After playing Wauchula, Arcadia, and Fort Pierce the show made a long Sunday run to Miami for a three day stand, Dec. 8-10, under auspices of Miami Arcacia Club. Cold weather returned but there were good crowds at every performance. A great publicity gag occured when the camels were taken to the beach being ridden by noted local beauties. The Miami Daily News gave it a big play.
Ernest Haag visited at Miami and H. B. and Will Gentry the next day in Ft. Lauderdale. The show was at West Palm Beach, Dec. 12-13, and on the latter day, Sam B. Dill's Gentry Bros. finally closed for the season on the Pacific Coast, leaving Downie the only show of any consequence still out. Next came a long Sunday run of 190 miles to Daytona Beach. To lighten the loads for the long drive the elephants, camels, and Hodgini horses were shipped by rail, but the "funny ford" was driven overland. Despite the long run the show arrived early and everything was up by noon. Enroute to St. Augustine the following day Carl Clark's living car was completely wrecked.
Two days at Jacksonville saw weather cold enough for overcoats and motorized street parade a novelty. The show was on the lot in Jacksonville Dec. 17 when the sad news arrived that Andrew Downie McPhee died that day in Medina, N.Y. at the age of 67. Funeral services were held Dec. 20 at St. John's Episcopal Church in Medina with Masonic services and burial in Boxwood Cemetery. The founder of Downie Bros. Circus was now gone. He was well liked by the many on the show who had known and worked for him and it was a sad day on the Downie lot when the news of his passing was received.
While in Jacksonville another new semi from Dunn, N. C. was received.
The show was at Lake City, Dec. 19, then moved into Georgia where at Tifton, Dec. 20, the long 1930 season finally came to an end. In the meantime Sparks had made arrangements to winter the show at Central City Park in Macon, Georgia so it moved there immediately after the season's close. Sparks' home was in Macon and he had wintered his railroad show there since the winter of 1919-20 until he sold it in December 1928. The American Circus Corporation and later John Ringling, owners of the show, continued to winter in Macon, however following the 1930 season Ringling decided to bring the Sparks 20 car show into quarters in Sarasota with Ringling-Barnum, consequently leaving the Macon quarters vacated.

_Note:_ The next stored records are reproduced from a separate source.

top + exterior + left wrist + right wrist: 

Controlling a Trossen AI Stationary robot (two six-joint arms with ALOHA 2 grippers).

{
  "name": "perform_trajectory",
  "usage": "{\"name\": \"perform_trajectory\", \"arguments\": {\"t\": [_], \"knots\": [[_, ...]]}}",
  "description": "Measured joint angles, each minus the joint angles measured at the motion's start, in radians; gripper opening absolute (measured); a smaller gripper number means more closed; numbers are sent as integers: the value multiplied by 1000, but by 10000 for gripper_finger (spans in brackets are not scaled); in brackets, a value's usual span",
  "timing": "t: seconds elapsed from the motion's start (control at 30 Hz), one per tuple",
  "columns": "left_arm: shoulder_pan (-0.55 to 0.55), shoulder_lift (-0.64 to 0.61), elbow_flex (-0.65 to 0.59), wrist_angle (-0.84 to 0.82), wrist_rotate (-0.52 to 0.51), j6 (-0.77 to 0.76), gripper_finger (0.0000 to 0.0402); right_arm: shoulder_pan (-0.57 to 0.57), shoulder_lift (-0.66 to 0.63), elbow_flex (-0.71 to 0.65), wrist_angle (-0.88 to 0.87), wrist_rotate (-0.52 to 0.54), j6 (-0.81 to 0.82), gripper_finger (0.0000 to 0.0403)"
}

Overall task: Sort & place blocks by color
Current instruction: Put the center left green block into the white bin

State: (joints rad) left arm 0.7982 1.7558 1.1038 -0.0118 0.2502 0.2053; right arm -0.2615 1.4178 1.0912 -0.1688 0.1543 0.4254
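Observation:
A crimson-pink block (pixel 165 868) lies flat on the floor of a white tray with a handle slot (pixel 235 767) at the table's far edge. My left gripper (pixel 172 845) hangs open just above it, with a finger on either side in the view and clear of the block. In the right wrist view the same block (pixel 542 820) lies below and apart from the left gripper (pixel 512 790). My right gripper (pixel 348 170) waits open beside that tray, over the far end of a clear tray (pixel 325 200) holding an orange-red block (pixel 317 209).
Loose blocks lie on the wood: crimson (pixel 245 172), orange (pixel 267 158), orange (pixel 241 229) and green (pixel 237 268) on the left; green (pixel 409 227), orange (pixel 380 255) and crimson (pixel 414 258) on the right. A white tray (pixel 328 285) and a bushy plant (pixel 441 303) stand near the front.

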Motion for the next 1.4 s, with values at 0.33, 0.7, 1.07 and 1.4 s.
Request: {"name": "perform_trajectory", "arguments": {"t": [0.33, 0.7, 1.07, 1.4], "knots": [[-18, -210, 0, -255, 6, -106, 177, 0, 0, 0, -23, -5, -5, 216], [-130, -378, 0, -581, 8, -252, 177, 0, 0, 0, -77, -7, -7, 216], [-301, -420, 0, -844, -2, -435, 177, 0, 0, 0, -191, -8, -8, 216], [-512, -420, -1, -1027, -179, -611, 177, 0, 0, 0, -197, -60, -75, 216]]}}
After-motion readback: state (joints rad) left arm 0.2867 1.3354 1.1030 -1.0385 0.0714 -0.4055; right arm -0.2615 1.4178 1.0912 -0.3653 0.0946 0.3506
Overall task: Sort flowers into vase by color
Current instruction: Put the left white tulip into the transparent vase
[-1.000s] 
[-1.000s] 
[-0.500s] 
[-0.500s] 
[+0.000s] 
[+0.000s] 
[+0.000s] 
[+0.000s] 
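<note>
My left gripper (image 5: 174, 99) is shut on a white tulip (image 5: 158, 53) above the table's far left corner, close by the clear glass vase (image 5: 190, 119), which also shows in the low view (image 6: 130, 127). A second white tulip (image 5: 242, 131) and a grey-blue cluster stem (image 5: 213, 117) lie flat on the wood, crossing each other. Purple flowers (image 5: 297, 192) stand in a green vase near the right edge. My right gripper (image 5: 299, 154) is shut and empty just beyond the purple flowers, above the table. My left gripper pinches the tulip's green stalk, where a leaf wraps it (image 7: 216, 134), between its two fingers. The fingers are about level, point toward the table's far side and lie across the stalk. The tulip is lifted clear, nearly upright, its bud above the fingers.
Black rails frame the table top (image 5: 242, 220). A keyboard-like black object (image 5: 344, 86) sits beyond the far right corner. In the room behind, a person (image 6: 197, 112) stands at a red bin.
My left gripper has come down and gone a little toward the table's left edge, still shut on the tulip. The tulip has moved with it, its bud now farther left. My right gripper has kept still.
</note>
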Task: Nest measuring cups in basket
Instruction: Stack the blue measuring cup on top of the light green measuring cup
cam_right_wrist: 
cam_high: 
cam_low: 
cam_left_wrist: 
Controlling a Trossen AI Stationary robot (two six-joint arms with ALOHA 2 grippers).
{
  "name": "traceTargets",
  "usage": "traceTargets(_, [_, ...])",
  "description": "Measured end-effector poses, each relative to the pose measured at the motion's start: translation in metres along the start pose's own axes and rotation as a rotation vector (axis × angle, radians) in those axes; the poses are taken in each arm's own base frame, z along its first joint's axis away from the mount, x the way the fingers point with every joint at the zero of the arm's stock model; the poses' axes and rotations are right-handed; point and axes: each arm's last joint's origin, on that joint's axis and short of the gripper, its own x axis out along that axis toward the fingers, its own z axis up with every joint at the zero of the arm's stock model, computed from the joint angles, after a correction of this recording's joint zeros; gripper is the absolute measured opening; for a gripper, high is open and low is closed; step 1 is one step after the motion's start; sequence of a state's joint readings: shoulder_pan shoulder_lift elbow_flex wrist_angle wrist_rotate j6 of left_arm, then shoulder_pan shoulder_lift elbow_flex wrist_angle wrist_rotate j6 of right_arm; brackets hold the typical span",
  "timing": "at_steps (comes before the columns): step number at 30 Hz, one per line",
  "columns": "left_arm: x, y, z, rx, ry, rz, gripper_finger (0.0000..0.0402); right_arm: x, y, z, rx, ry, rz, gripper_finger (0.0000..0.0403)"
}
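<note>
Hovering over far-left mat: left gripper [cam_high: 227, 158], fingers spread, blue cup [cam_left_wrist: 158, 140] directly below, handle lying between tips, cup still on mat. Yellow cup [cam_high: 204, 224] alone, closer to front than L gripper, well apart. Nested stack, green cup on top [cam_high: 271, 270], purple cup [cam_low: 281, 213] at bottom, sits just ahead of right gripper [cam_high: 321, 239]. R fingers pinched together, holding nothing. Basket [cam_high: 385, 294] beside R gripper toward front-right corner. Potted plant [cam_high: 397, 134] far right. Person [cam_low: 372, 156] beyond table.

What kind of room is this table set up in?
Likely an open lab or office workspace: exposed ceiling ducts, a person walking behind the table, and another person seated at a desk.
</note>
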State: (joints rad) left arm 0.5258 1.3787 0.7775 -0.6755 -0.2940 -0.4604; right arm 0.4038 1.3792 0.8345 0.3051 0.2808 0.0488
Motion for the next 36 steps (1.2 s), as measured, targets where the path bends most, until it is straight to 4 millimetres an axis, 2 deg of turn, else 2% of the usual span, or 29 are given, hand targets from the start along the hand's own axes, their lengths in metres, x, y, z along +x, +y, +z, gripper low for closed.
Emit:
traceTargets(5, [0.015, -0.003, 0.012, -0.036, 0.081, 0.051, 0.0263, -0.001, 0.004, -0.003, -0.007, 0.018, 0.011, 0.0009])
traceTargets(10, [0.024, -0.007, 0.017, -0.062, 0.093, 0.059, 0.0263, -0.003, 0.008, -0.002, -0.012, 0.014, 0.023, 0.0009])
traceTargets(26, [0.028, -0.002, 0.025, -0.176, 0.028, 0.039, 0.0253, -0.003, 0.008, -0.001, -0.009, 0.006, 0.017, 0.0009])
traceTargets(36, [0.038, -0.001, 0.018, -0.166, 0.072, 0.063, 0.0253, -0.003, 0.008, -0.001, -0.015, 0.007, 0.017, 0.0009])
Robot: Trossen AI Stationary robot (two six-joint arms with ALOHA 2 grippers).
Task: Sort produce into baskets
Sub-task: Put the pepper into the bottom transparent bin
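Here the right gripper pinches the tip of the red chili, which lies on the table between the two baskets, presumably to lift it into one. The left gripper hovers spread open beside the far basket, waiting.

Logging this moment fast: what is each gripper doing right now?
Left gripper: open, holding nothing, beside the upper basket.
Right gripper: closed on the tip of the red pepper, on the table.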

Despite the depression which had delt some rough blows to many circuses in 1930 the season ended on a successful note for Charlie Sparks and his Downie Bros. Circus. The late season tour had proved to be a wise decision. In spite of some rough travelling at times, bad weather, and mediocre business in spots, there were enough big days to put the show well into the black. Sparks, since the day he purchased the show, began spending money upgrading it. He would spend a great deal more during the coming winter. The new semis were a great aid in moving the show. Exact number that were on the show at close of the 1930 season is not known to the author however there were probably at least a dozen.
The 1931 Season
The carpenter and paint shops opened in January and both would have a major job ahead of them before the new season opened. The biggest project would be the construction of at least 7 new double-den type cages. Some reports say there were 8 and if a new den was built for the sideshow fighting lion act then that number would be correct. Several reviewers mentioned there were 14 dens in the menagerie but this meant a total of only 7 separate vehicles but 14 different compartments for animals. The cabs of the trucks were custom built and provided room for a bunk and small living space for the driver when not behind the wheel. It became customary for virtually all of the Downie trucks to have this type of cab, even for the tractors which pulled the semis. Three new semis were acquired, two for elephants and one for horses lead stock. In all probability the body work was done in the quarters shops. A special project was the construction of a new No. 1 band truck. Actually it appears the motor, cab, and chassis of the old one was used but the sides were somewhat remedied and a beautiful replica of the famous painting, The Crusaders, was executed by Erwin Gosch who had charge of the decorating and lettering of the vehicles. It was a beautiful No. 1 band truck and drew many compliments throughout the season.
The Jan. 24, 1931 Billboard said that Charlie Sparks was at quarters every day, Clint Shuford was running the office, and about 30 people in all were on hand. Frank Phillips was breaking new animals (probably the sideshow fighting lion), John White was breaking in some more high leaping greyhounds and would have a new act. A black leopard had died a week ago.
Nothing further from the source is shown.